Hehe! Imagined this conversation, and thought it a fitting and wonderful response for a me in love with a someone or a someone in love with me. Because:

~Very often one can’t help falling in love or with whom or at what time (but you can help what to do about it)
~Falling in love is such an intense experience, impossible for the person in love to ignore or deny to one’s self
~It’s a SUPER minefield of insights and lessons
~And, all too often it’s really about the feeler rather than the object of, promise. (Promise, promise, you’ve heard it before, you’ll hear it again, you’re responsible for your feelings! :P )

So there! Enjoy the ride, the rollercoaster comes to a stop soon enough. ;-)

Sunday, February 27, 2005

Stuff a Capricorn takes to the Pool

1. self-help book for class
2. tortillos and potato chips, the ones we forgot to take to tagaytay
3. sunblock, goggles, shampoo, soap, lotion
4. sarong for the recliner
5. pen and paper
6. drinking water
7. moolah
8. change of undies, and clothes
9. HIGH SCHOOL YEARBOOK.

Hahaha. The last one for the edification of friends. I dug it out the other night after a barrage of emails on the high school egroup about our erstwhile prom song.

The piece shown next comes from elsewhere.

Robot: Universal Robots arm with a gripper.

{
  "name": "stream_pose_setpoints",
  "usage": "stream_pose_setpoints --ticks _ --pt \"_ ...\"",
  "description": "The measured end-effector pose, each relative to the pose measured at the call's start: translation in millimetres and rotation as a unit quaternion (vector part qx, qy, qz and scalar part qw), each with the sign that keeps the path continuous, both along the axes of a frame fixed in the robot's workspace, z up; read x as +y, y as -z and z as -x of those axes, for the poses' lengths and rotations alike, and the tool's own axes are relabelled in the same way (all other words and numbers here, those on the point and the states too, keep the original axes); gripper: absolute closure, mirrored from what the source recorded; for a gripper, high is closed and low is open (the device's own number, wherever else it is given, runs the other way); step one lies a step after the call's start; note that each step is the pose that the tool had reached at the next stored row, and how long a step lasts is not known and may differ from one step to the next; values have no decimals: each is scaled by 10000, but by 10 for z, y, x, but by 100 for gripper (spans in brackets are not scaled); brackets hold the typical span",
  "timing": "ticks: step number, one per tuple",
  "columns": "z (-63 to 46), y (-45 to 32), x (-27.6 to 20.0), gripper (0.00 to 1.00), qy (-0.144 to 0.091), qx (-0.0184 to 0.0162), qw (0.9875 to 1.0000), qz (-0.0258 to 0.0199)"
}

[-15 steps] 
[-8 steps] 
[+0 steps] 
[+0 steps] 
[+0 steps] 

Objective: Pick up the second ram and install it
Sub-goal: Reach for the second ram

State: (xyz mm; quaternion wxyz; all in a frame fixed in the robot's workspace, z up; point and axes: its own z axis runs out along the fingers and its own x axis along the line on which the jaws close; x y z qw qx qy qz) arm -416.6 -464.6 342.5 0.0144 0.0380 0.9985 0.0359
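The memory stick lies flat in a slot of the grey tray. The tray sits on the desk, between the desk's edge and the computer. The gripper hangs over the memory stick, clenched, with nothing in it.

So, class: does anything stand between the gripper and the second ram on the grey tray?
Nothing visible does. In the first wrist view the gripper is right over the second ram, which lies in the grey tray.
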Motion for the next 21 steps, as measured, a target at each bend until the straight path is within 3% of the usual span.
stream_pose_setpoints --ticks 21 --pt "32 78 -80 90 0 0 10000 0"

Anyway, I loved the day at the pool.

We were the only ones by it, in it.
I did so feel I needed some exercise and swim, I did! 'Twas good! Great! Particularly because we got to the pool earlier this time, and the sun was still good.

It was funny how the pool would fill with leaves every time a breeze shook a nearby tree. Poor Ramon had his work cut out for him this "autumn".

It was funny how we kept convincing Ramon that the pool would overflow! It did look like it! But he paid us no heed!

It was funny how we sang all the nice love songs we could think of. I did every time I came up for air!

It was funny how we were -- sat or dozing by the recliners with books, swimming, munching, singing.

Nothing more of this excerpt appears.